Exercise
With pictures removed, the data below should be returned exactly.

Material provided
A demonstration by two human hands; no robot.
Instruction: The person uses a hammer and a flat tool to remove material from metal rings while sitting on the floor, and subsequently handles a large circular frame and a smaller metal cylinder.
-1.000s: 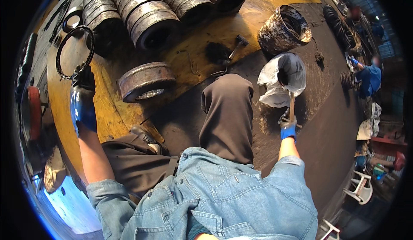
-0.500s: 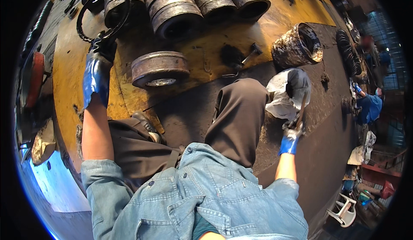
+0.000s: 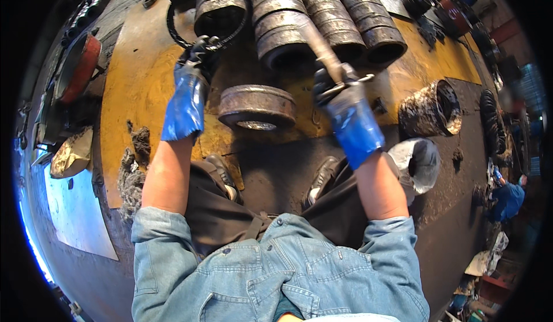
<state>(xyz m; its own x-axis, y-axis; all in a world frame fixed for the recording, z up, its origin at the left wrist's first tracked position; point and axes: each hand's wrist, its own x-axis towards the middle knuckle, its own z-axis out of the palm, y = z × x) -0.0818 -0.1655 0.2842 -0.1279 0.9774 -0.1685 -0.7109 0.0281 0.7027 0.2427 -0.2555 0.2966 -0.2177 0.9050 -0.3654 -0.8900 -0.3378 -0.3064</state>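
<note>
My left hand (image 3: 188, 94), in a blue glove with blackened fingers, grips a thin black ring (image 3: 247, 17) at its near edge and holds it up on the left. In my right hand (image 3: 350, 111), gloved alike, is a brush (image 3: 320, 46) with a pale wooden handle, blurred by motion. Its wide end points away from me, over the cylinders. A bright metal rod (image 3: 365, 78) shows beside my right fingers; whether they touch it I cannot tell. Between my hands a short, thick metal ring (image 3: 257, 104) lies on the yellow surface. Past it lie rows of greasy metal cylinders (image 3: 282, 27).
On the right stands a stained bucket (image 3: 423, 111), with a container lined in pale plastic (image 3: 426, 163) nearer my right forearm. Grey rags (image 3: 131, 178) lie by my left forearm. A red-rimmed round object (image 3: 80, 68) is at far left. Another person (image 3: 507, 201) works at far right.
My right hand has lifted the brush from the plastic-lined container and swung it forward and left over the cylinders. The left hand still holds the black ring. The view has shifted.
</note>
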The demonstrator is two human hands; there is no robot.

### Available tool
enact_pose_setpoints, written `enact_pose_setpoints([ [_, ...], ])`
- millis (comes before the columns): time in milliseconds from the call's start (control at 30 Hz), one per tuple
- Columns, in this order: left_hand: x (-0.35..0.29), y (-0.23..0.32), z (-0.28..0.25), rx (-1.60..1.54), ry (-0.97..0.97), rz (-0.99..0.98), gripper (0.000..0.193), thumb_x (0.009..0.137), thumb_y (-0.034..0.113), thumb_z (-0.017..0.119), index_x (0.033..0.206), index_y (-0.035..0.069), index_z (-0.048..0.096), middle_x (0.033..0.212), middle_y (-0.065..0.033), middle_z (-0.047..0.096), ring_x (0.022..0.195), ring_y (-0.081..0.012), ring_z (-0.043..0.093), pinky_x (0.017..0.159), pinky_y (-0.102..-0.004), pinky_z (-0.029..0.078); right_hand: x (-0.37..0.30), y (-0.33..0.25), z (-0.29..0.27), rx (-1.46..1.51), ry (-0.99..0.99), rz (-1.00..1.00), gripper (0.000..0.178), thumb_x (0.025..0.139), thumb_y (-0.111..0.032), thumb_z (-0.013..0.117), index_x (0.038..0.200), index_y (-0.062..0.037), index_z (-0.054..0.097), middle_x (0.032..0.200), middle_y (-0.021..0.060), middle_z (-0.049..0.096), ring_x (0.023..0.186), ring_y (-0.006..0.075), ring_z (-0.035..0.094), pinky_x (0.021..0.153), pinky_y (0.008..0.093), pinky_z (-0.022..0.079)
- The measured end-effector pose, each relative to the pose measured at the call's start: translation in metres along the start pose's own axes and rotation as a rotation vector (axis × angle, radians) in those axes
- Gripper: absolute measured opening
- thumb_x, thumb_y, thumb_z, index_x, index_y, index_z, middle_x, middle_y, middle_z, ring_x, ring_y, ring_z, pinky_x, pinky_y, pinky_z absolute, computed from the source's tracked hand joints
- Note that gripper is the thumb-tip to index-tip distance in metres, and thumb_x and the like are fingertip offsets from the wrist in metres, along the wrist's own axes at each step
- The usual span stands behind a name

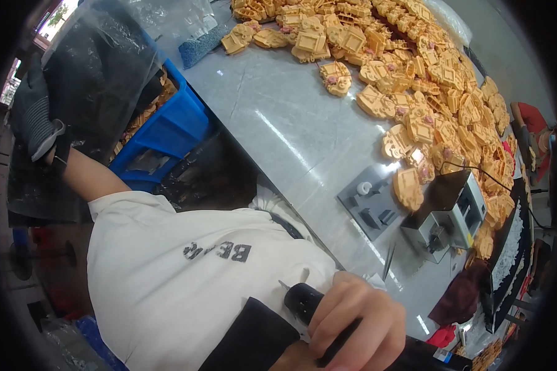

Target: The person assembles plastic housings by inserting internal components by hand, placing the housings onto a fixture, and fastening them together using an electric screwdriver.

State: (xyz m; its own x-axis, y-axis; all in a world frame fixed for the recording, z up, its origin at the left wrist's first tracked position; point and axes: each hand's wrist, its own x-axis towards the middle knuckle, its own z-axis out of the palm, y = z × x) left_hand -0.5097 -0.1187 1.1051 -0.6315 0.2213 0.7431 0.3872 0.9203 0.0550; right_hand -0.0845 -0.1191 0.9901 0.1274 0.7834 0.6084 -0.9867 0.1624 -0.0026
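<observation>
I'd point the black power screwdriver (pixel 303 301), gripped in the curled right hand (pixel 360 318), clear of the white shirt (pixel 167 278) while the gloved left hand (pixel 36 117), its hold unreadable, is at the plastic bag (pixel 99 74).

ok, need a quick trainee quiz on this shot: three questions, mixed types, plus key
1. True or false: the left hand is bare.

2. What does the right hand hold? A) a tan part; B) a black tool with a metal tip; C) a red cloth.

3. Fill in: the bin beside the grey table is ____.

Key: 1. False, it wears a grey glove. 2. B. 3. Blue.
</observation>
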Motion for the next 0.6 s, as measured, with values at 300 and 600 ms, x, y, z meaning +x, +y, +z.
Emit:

Response to this exercise
A demonstration by two human hands; no robot.
Instruction: The person uses a hammer and a flat tool to remove material from metal rings while sitting on the floor, and subsequently handles a large circular frame and a smaller metal cylinder.
-1.000s: 
-0.500s: 
+0.000s: 
<state>(xyz m; its own x-axis, y-axis; all in a world frame fixed for the recording, z up, its origin at the left wrist's first tracked position; point and axes: each hand's wrist, its own x-axis towards the middle knuckle, its own z-axis out of the palm, y = z × x) -0.0818 -0.1655 0.2842 -0.1279 0.9774 -0.1685 -0.7109 0.0281 0.7027 0.2427 -0.2555 0.2966 -0.2177 0.9050 -0.3654 -0.8900 -0.3378 -0.3064</state>
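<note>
My left hand (image 3: 188, 94), in a blue glove with blackened fingers, grips a thin black ring (image 3: 247, 17) at its near edge and holds it up on the left. In my right hand (image 3: 350, 111), gloved alike, is a brush (image 3: 320, 46) with a pale wooden handle, blurred by motion. Its wide end points away from me, over the cylinders. A bright metal rod (image 3: 365, 78) shows beside my right fingers; whether they touch it I cannot tell. Between my hands a short, thick metal ring (image 3: 257, 104) lies on the yellow surface. Past it lie rows of greasy metal cylinders (image 3: 282, 27).
On the right stands a stained bucket (image 3: 423, 111), with a container lined in pale plastic (image 3: 426, 163) nearer my right forearm. Grey rags (image 3: 131, 178) lie by my left forearm. A red-rimmed round object (image 3: 80, 68) is at far left. Another person (image 3: 507, 201) works at far right.
My right hand has lifted the brush from the plastic-lined container and swung it forward and left over the cylinders. The left hand still holds the black ring. The view has shifted.
</note>
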The demonstrator is two human hands; there is no robot.

### Available tool
enact_pose_setpoints, written `enact_pose_setpoints([ [_, ...], ])`
- millis (comes before the columns): time in milliseconds from the call's start (control at 30 Hz), one per tuple
- Columns, in this order: left_hand: x (-0.35..0.29), y (-0.23..0.32), z (-0.28..0.25), rx (-1.60..1.54), ry (-0.97..0.97), rz (-0.99..0.98), gripper (0.000..0.193), thumb_x (0.009..0.137), thumb_y (-0.034..0.113), thumb_z (-0.017..0.119), index_x (0.033..0.206), index_y (-0.035..0.069), index_z (-0.048..0.096), middle_x (0.033..0.212), middle_y (-0.065..0.033), middle_z (-0.047..0.096), ring_x (0.022..0.195), ring_y (-0.081..0.012), ring_z (-0.043..0.093), pinky_x (0.017..0.159), pinky_y (-0.102..-0.004), pinky_z (-0.029..0.078); right_hand: x (-0.37..0.30), y (-0.33..0.25), z (-0.29..0.27), rx (-1.46..1.51), ry (-0.99..0.99), rz (-1.00..1.00), gripper (0.000..0.178), thumb_x (0.025..0.139), thumb_y (-0.111..0.032), thumb_z (-0.013..0.117), index_x (0.038..0.200), index_y (-0.062..0.037), index_z (-0.054..0.097), middle_x (0.032..0.200), middle_y (-0.021..0.060), middle_z (-0.049..0.096), ring_x (0.023..0.186), ring_y (-0.006..0.075), ring_z (-0.035..0.094), pinky_x (0.021..0.153), pinky_y (0.008..0.093), pinky_z (-0.022..0.079)
- The measured end-effector pose, each relative to the pose measured at the call's start: translation in metres along the start pose's own axes and rotation as a rotation vector (axis × angle, radians) in those axes
- Gripper: absolute measured opening
- thumb_x, thumb_y, thumb_z, index_x, index_y, index_z, middle_x, middle_y, middle_z, ring_x, ring_y, ring_z, pinky_x, pinky_y, pinky_z absolute, computed from the source's tracked hand joints
- Note that gripper is the thumb-tip to index-tip distance in metres, and thumb_x and the like are fingertip offsets from the wrist in metres, along the wrist's own axes at each step
- The usual span stands behind a name


Target: The person assembles plastic housings by inserting internal components by hand, placing the housings onto a fixture, and fastening them together using an electric screwdriver.

State: (xyz m; its own x-axis, y-axis; all in a world frame fixed for the recording, z up, its origin at the left wrist's first tracked position; point and axes: each hand's wrist, its own x-axis towards the middle knuckle, its own z-axis out of the palm, y = z × x) left_hand -0.5097 -0.1187 1.1051 -0.6315 0.2213 0.7431 0.3872 0.9203 0.0550; right_hand -0.0845 -0.1191 0.9901 0.1274 0.7834 0.6084 -0.9867 0.1624 -0.0026
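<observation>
I'd point the black power screwdriver (pixel 303 301), gripped in the curled right hand (pixel 360 318), clear of the white shirt (pixel 167 278) while the gloved left hand (pixel 36 117), its hold unreadable, is at the plastic bag (pixel 99 74).

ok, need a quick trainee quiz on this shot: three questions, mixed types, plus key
1. True or false: the left hand is bare.

2. What does the right hand hold? A) a tan part; B) a black tool with a metal tip; C) a red cloth.

3. Fill in: the bin beside the grey table is ____.

Key: 1. False, it wears a grey glove. 2. B. 3. Blue.
</observation>
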Motion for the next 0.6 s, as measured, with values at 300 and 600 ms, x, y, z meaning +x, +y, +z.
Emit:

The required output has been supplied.